Instructions for the task
Reproduce the data that follows precisely.

══ Data for the task ══

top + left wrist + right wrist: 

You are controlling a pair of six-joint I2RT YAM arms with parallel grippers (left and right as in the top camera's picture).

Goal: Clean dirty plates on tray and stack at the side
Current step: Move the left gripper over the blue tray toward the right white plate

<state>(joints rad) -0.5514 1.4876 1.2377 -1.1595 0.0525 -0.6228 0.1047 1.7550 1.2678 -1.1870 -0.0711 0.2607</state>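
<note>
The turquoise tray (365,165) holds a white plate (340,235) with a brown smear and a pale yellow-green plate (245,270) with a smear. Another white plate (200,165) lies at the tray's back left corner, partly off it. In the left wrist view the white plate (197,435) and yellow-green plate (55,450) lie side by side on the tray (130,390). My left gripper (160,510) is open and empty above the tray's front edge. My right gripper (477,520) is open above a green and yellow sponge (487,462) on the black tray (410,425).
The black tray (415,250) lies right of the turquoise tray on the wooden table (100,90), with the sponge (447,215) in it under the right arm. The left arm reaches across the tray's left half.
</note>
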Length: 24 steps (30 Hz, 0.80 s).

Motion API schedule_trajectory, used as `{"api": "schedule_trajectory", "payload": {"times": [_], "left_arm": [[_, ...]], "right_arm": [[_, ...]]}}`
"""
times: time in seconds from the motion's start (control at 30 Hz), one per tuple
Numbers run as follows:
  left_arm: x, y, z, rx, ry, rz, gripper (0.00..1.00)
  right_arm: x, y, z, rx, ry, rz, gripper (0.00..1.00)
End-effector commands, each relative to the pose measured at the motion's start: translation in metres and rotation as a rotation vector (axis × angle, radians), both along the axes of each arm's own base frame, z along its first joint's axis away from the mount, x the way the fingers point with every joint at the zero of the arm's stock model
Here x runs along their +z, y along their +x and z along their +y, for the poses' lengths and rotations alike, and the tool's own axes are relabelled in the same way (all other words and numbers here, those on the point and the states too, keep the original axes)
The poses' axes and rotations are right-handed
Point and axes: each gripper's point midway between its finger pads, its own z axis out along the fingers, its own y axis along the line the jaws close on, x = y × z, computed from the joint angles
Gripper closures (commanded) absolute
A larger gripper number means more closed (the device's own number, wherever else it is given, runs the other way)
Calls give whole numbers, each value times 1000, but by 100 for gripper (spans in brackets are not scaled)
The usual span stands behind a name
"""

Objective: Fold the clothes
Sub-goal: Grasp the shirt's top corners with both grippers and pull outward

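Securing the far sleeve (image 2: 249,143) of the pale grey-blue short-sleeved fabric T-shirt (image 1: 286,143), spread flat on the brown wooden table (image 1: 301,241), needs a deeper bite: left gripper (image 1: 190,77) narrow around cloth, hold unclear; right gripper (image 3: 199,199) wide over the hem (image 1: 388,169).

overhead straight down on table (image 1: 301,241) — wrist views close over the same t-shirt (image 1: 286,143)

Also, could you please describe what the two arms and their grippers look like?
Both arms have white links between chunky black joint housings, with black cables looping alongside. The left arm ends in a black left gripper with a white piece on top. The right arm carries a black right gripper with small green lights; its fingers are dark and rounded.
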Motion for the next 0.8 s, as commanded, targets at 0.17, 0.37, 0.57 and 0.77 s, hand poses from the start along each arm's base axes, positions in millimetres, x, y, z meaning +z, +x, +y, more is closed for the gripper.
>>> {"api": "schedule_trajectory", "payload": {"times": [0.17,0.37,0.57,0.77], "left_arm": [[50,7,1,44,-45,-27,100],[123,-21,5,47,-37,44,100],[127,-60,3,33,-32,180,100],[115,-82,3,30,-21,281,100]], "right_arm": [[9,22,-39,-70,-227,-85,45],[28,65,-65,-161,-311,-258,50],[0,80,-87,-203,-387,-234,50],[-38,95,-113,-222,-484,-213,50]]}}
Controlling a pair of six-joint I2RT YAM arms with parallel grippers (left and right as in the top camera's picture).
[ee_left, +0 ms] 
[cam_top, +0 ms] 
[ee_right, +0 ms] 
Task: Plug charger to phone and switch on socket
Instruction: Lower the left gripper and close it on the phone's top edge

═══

Answer
top + left wrist + right wrist: 

You are controlling a pair of six-joint I2RT YAM arms with parallel grippers (left and right as in the top camera's picture).

Goal: Clean dirty plates on tray and stack at the side
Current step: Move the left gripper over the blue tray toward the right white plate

<state>(joints rad) -0.5514 1.4876 1.2377 -1.1595 0.0525 -0.6228 0.1047 1.7550 1.2678 -1.1870 -0.0711 0.2607</state>
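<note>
The turquoise tray (365,165) holds a white plate (340,235) with a brown smear and a pale yellow-green plate (245,270) with a smear. Another white plate (200,165) lies at the tray's back left corner, partly off it. In the left wrist view the white plate (197,435) and yellow-green plate (55,450) lie side by side on the tray (130,390). My left gripper (160,510) is open and empty above the tray's front edge. My right gripper (477,520) is open above a green and yellow sponge (487,462) on the black tray (410,425).
The black tray (415,250) lies right of the turquoise tray on the wooden table (100,90), with the sponge (447,215) in it under the right arm. The left arm reaches across the tray's left half.
</note>
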Length: 24 steps (30 Hz, 0.80 s).

Motion API schedule_trajectory, used as `{"api": "schedule_trajectory", "payload": {"times": [_], "left_arm": [[_, ...]], "right_arm": [[_, ...]]}}`
"""
times: time in seconds from the motion's start (control at 30 Hz), one per tuple
Numbers run as follows:
  left_arm: x, y, z, rx, ry, rz, gripper (0.00..1.00)
  right_arm: x, y, z, rx, ry, rz, gripper (0.00..1.00)
End-effector commands, each relative to the pose measured at the motion's start: translation in metres and rotation as a rotation vector (axis × angle, radians), both along the axes of each arm's own base frame, z along its first joint's axis away from the mount, x the way the fingers point with every joint at the zero of the arm's stock model
Here x runs along their +z, y along their +x and z along their +y, for the poses' lengths and rotations alike, and the tool's own axes are relabelled in the same way (all other words and numbers here, those on the point and the states too, keep the original axes)
The poses' axes and rotations are right-handed
Point and axes: each gripper's point midway between its finger pads, its own z axis out along the fingers, its own y axis along the line the jaws close on, x = y × z, computed from the joint angles
Gripper closures (commanded) absolute
A larger gripper number means more closed (the device's own number, wherever else it is given, runs the other way)
Calls give whole numbers, each value times 1000, but by 100 for gripper (spans in brackets are not scaled)
The usual span stands behind a name
"""

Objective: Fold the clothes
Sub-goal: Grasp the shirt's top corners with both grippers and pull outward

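Securing the far sleeve (image 2: 249,143) of the pale grey-blue short-sleeved fabric T-shirt (image 1: 286,143), spread flat on the brown wooden table (image 1: 301,241), needs a deeper bite: left gripper (image 1: 190,77) narrow around cloth, hold unclear; right gripper (image 3: 199,199) wide over the hem (image 1: 388,169).

overhead straight down on table (image 1: 301,241) — wrist views close over the same t-shirt (image 1: 286,143)

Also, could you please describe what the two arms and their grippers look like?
Both arms have white links between chunky black joint housings, with black cables looping alongside. The left arm ends in a black left gripper with a white piece on top. The right arm carries a black right gripper with small green lights; its fingers are dark and rounded.
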Motion for the next 0.8 s, as commanded, targets at 0.17, 0.37, 0.57 and 0.77 s, hand poses from the start along each arm's base axes, positions in millimetres, x, y, z meaning +z, +x, +y, more is closed for the gripper.
>>> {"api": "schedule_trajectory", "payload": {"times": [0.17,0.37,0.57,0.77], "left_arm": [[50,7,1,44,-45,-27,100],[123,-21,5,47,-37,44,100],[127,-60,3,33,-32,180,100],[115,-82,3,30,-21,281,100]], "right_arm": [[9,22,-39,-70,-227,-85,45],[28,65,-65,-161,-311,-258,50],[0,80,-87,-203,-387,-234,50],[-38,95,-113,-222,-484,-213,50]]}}
Controlling a pair of six-joint I2RT YAM arms with parallel grippers (left and right as in the top camera's picture).
[ee_left, +0 ms] 
[cam_top, +0 ms] 
[ee_right, +0 ms] 
Task: Plug charger to phone and switch on socket
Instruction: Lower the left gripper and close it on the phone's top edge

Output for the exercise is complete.